I don’t even know where to start writing about the mind-blowing music that came crashing off of the stage at Red Square in Albany on Thursday night while sax master John Ellis and his exquisite band Double-Wide were celebrating the release of their new album, “Puppet Mischief.”
The dazzling instrumental virtuosity of the musicians?
The thrill of Ellis’ complex, ambitious and fully funky compositions?
The extraordinary imagination required to assemble this unlikely combination of instruments?
It was glorious, larger-than-life music, spinning on a New Orleans/New York City axis that frequently soared off into previously uncharted realms of time, space and sound.
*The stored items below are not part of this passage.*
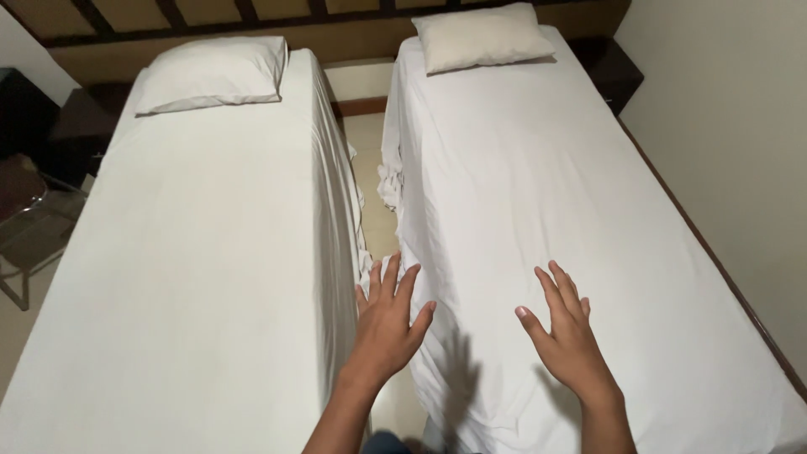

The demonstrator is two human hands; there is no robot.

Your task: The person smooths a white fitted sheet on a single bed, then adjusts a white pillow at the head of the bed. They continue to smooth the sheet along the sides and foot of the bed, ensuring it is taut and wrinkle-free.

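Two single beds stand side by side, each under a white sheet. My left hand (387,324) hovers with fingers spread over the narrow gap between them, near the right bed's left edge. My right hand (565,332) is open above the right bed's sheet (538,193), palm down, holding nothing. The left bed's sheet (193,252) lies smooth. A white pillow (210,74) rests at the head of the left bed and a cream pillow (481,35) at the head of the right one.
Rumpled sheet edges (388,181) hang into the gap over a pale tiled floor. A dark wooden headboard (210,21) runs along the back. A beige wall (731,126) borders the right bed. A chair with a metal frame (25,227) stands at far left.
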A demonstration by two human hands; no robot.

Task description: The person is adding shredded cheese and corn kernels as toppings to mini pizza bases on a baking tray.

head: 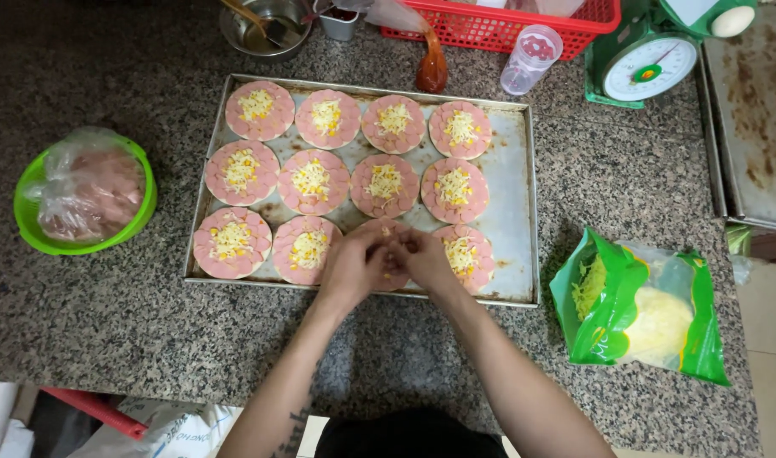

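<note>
While pinching shredded yellow cheese (pixel 390 231) together, left hand (pixel 351 267) + right hand (pixel 426 261) over near-row sausage-ringed mini pizza (pixel 386 246) | eleven of twelve on metal tray (pixel 515 178) topped | this one left

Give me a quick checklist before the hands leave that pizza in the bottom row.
1. Both hands over the third bottom-row pizza: left hand and right hand meet above it: ok.
2. Cheese on that pizza: hidden under the hands: cannot tell.
3. Other eleven pizzas topped with cheese and corn, such as the bottom-left one: ok.
4. Cheese bag open, right of the tray: ok.
5. Cheese held in the hands: cannot tell.
</note>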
Leading the charge, Ellis switched back and forth between tenor sax and bass clarinet, squealing and honking one minute, blowing gorgeously melodic passages the next and then settling in with the unorthodox but oh-so-effective horn section of trombonist Alan Farber and sublime harmonicat Gregoire Maret. That’s right, a harmonica player.
Anchoring the swirling sound was the powerhouse Crescent City rhythm section of tireless sousaphonist Matt Perrine and drummer Jason Marsalis. (Yes, he’s the youngest member of the famed First Family of NOLA, and he just happened to be celebrating his 33rd birthday on Thursday.) Somehow, they kept the Jackson Square second-line strut going full-steam-ahead by playing all around the groove rather than sinking into it.
Keyboardist Brian Coogan was the crucial link between the rhythm section and the horns, but he was almost a non-player at Red Square as the power cord to his Wurlitzer was nowhere to be found. Eventually, he cob-jobbed a cord together and got the keys fired up, although it also resulted in a late start and a quite audible hum throughout the show.
Undaunted, Double-Wide delivered a challenging, yet thoroughly joyous performance. And though it’s only March, I can almost guarantee that this show is going to end up on my best-of-the-year list.